To change perceptions and ease suspicions about its motives, the fund must "engage the public as much as possible, engage with civil society, engage with parliament," said Momani, author of a 2005 study of Egypt's relations with the lender.
IMF critics such as Tunisian politician Mongi Rahoui and Egyptian columnist Wael Gamal point to deeper disputes.
In the absence of social safety nets, the poor will bear the brunt of measures linked to the loan, said Gamal, a member of a group campaigning against the accumulation of foreign debt. The government isn't seeking alternatives, including reducing imports and imposing a tax on mergers, and has instead chosen to focus on cutting the budget deficit, he said.
‘Socially Balanced'
Talks between the IMF and the Egyptian government in April ended without an agreement. In a statement, the fund said authorities needed to address the country's fiscal and balance of payments deficits in a "socially balanced way."
The IMF "can't support an unsustainable program," Caroline Freund, former Middle East chief economist at the World Bank, said by phone May 29. "At this point really it's more in the hands of the politicians in Egypt to basically bite the reform bullet," said Freund, now a senior fellow at the Peterson Institute for International Economics in Washington.
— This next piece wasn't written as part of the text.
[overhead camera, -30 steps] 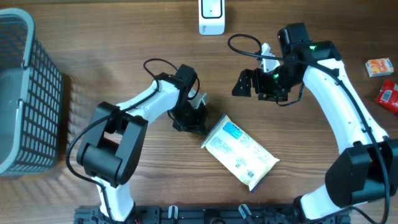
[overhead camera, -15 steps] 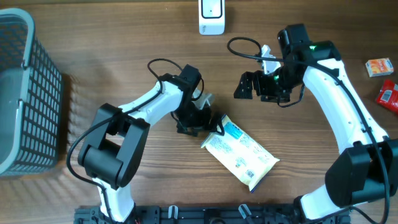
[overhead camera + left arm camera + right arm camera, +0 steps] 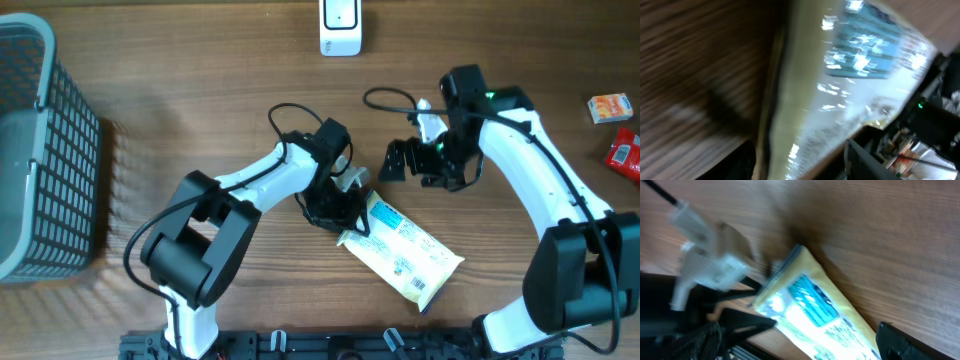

The tussle over the loan has left the Egyptian government at the mercy of domestic banks charging 14.8 percent to buy one-year Treasury bills in local currency.
Support from other countries is also more expensive: Qatar last month converted a $2.5 billion deposit at the Egyptian central bank to 18-month 4.25 percent bonds, Al Masry Al Youm newspaper reported May 28, citing Egyptian Central Bank Governor Hisham Ramez.
‘Good Cooperation'
The IMF said in November it was ready to offer a "22-month stand-by agreement" at an interest rate of about 1.06 percent.
Qatar's assistance, while helping stem the slide in foreign reserves, hasn't restored investor confidence. Egypt's $1 billion in bonds due April 2020 have plunged this year, sending the yield up 219 basis points, or 2.19 percentage points, to 8.23 percent yesterday.
Qatar's aid to Egypt and Tunisia has also stirred a public backlash against the possible political cost. In the case of the IMF, the suspicion is misplaced, said First Deputy Managing Director David Lipton.
"There's often a perception that the IMF imposes hardship, because the IMF comes to a country when they're suffering from hardship," he said in an interview in Tokyo May 31. "But I think we have in fact a very good cooperation in a wide range of Middle Eastern countries right now."